This question is related to another question, but it is definitely not the same.

**Is it always possible to diagonalize (at least locally around each point) a family of symmetric real matrices $A(t)$ which depend smoothly on a real parameter $t$? The diagonalization is supposed to be done by similarity transformations with a family of invertible matrices $S(t)$ depending smoothly on $t$.**

An equivalent formulation is whether, given a smooth vector bundle $E\to \mathbb R$ over the one-dimensional differentiable manifold $\mathbb R$, and a smooth symmetric bilinear form $b\in E^*\otimes_M E^*$ on the vector bundle, we can always find a local frame of smooth sections of $E$ in which the symmetric bilinear form $b$ is diagonal.
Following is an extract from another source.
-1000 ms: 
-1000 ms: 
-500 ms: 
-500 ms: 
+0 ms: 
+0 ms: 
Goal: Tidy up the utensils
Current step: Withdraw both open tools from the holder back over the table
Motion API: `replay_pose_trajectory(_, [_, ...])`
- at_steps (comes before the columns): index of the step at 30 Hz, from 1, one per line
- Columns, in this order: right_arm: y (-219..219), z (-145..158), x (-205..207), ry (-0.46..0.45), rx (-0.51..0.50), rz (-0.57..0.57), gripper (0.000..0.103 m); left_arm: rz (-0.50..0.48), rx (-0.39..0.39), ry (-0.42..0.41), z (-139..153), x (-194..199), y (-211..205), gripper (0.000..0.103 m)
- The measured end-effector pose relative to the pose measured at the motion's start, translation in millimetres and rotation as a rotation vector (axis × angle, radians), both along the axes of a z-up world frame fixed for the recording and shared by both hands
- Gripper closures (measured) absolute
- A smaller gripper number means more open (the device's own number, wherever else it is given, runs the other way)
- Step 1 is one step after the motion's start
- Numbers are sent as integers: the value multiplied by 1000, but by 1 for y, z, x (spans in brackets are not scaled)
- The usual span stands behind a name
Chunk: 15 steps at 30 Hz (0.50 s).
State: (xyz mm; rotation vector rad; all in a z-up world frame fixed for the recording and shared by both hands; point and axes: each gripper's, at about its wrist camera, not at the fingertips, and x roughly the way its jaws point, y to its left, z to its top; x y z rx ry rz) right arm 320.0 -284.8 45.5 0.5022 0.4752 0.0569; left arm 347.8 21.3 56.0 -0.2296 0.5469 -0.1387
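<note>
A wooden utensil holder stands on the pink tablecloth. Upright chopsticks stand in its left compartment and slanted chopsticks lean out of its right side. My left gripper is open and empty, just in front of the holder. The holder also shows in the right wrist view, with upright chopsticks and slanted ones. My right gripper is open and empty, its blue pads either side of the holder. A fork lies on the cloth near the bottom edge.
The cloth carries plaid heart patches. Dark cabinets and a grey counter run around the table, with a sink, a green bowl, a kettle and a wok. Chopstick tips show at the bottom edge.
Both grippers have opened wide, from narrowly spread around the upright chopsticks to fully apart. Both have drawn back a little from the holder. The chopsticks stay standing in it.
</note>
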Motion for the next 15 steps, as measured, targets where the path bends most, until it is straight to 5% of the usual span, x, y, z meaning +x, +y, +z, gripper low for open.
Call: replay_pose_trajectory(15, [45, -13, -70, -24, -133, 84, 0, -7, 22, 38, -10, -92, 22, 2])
Some results about such diagonalizations are known, for example from this article. There it is proven that we can smoothly choose the eigenvalues of a family of hermitian matrices depending smoothly on a real parameter, given that there are no points where the roots of the characteristic polynomial meet of infinite order. In particular, this works for the analytic case. But because the eigenvectors are computed with respect to the natural basis, it is implicitly assumed that they are orthogonal with respect to this basis.

My need is to find a smooth diagonalization by similarity transforms, which therefore are not necessarily orthogonal in respect to the natural basis, only invertible. Therefore, the restriction is weaker than that of having smooth eigenvectors.

**Is it always possible to find such a diagonalization? If not, what are the conditions under which it can be done? Can you provide some references?**

Thank you.

**Update with the conclusions:**

The counterexample of the type given by Michael Renardy and Denis Serre (who also explains it) answers my question (negatively). Initially I though of such examples as being valid only for the problem of eigenvectors, being of the type in the article to which I referred in my question, and I hoped that allowing the transformations to be more general than those orthogonal may avoid this problem.

But I understand now that the two problems are in fact equivalent. I think that the essence of the counterexample is to have the basis made of two rotating vectors on which the quadratic form corresponding to $b(t)$ has opposite signs. In this case, if by absurd we can diagonalize the matrices, even if $S(t)$ are not orthogonal, then in the new basis it is like solving the eigenvalue problem, and this possibility is contradicted by the counterexamples. For the positive definite case, Johannes Ebert pointed that the diagonalization is possible.

Thank you all for your help.